If you click on the email option our image is placed inside the message itself.

Share photo

Android

For Android, it’s a fairly similar concept in that we’ll be using the same Subscribe and Send method from above to call our platform specific code. The only difference is that in our MainActivity our Share method will be a bit different.

async void Share (ImageSource imageSource)
{
   var intent = new Intent (Intent.ActionSend);
   intent.SetType ("image/png");

   var handler = new ImageLoaderSourceHandler();
   var bitmap = await handler.LoadImageAsync(imageSource, this);

   var path = Environment.GetExternalStoragePublicDirectory (Environment.DirectoryDownloads
       + Java.IO.File.Separator + "logo.png");

   using (var os = new System.IO.FileStream (path.AbsolutePath, System.IO.FileMode.Create)) {
       bitmap.Compress (Bitmap.CompressFormat.Png, 100, os);
   }

   intent.PutExtra (Intent.ExtraStream, Android.Net.Uri.FromFile (path));

   var intentChooser = Intent.CreateChooser (intent, "Share via");

   StartActivityForResult (intentChooser, ShareImageId);
}

All this is doing for Android is just creating an ActionSend intent and putting the photo as an Extra of the intent and start that Activity. However, it seems that Android requires the data to be downloaded onto the local storage before it can be used to share which is what we’re doing with the file manipulation APIs.

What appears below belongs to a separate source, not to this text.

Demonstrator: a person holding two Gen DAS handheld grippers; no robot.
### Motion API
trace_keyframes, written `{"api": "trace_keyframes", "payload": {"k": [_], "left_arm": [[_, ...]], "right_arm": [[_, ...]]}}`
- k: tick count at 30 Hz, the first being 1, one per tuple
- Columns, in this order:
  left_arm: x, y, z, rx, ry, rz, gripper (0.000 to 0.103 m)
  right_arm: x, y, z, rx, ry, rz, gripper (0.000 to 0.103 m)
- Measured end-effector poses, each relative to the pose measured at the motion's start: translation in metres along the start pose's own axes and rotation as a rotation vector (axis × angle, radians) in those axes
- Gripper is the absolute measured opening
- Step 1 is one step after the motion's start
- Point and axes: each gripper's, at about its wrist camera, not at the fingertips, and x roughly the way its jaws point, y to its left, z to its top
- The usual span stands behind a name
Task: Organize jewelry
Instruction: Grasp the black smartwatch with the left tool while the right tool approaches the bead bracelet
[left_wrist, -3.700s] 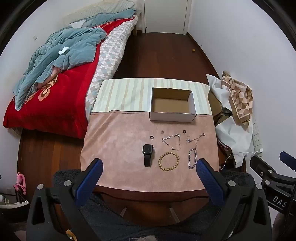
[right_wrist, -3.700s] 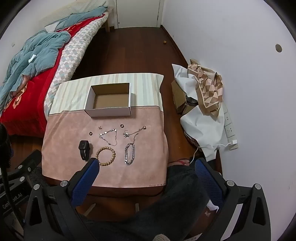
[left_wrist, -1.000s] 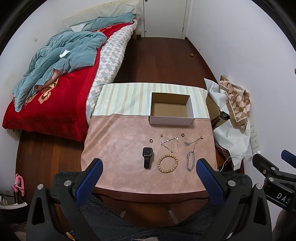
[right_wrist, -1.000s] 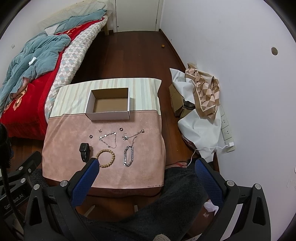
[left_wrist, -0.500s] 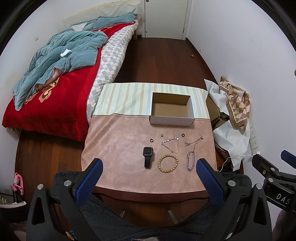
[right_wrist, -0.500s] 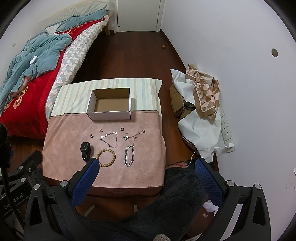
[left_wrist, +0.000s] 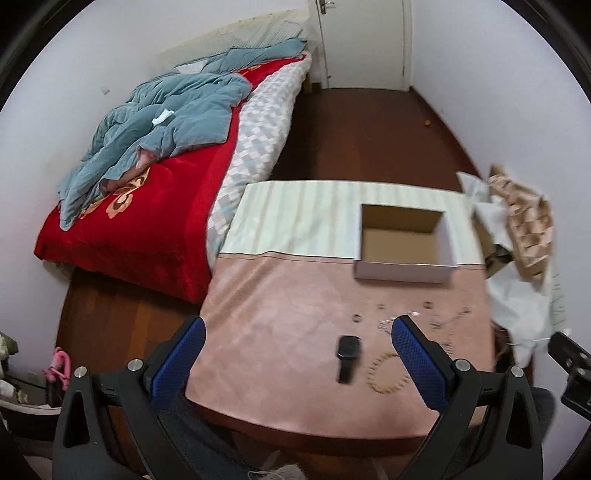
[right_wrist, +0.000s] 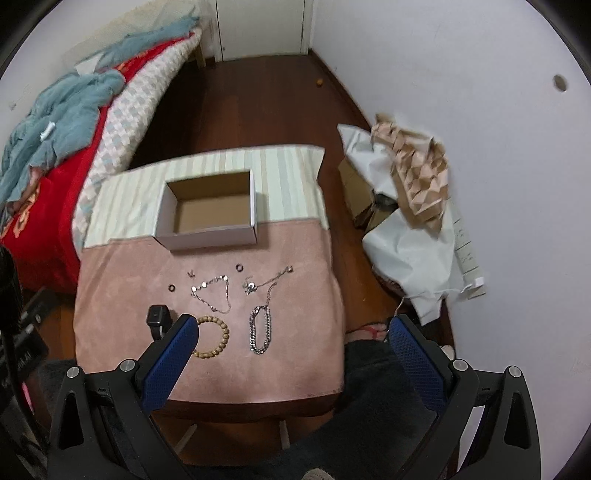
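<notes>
While both grippers gape, jewelry (right_wrist: 221, 295) lies unboxed.

The desk (right_wrist: 122, 266) was covered by a pink cloth (right_wrist: 295, 369) near the front and a striped cloth (right_wrist: 288, 173) at the back. An open cardboard box (right_wrist: 210, 236) sat where the two met. On the pink cloth lay a black watch (right_wrist: 158, 316), a wooden bead bracelet (right_wrist: 216, 338), a silver chain bracelet (right_wrist: 261, 329), two thin chains (right_wrist: 212, 291) and two small rings (right_wrist: 239, 267).
</notes>
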Motion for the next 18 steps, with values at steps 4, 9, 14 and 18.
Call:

One thing to note for the simulator (I’ve been using the Xamarin Android Player myself) is that, though we’re creating an intent chooser for a user to choose where to share, the simulator just defaults to a message.

Android Share Link

Android Sharing

There is something else we need to do here, however. Though it may seem to work in the simulator if you try to run this on a real device you may find that the app crashes. This is because we still need to allow permissions for our application for WriteExternalStorage.

Android Permissions

After that, you’ll be all set to share within your Android application.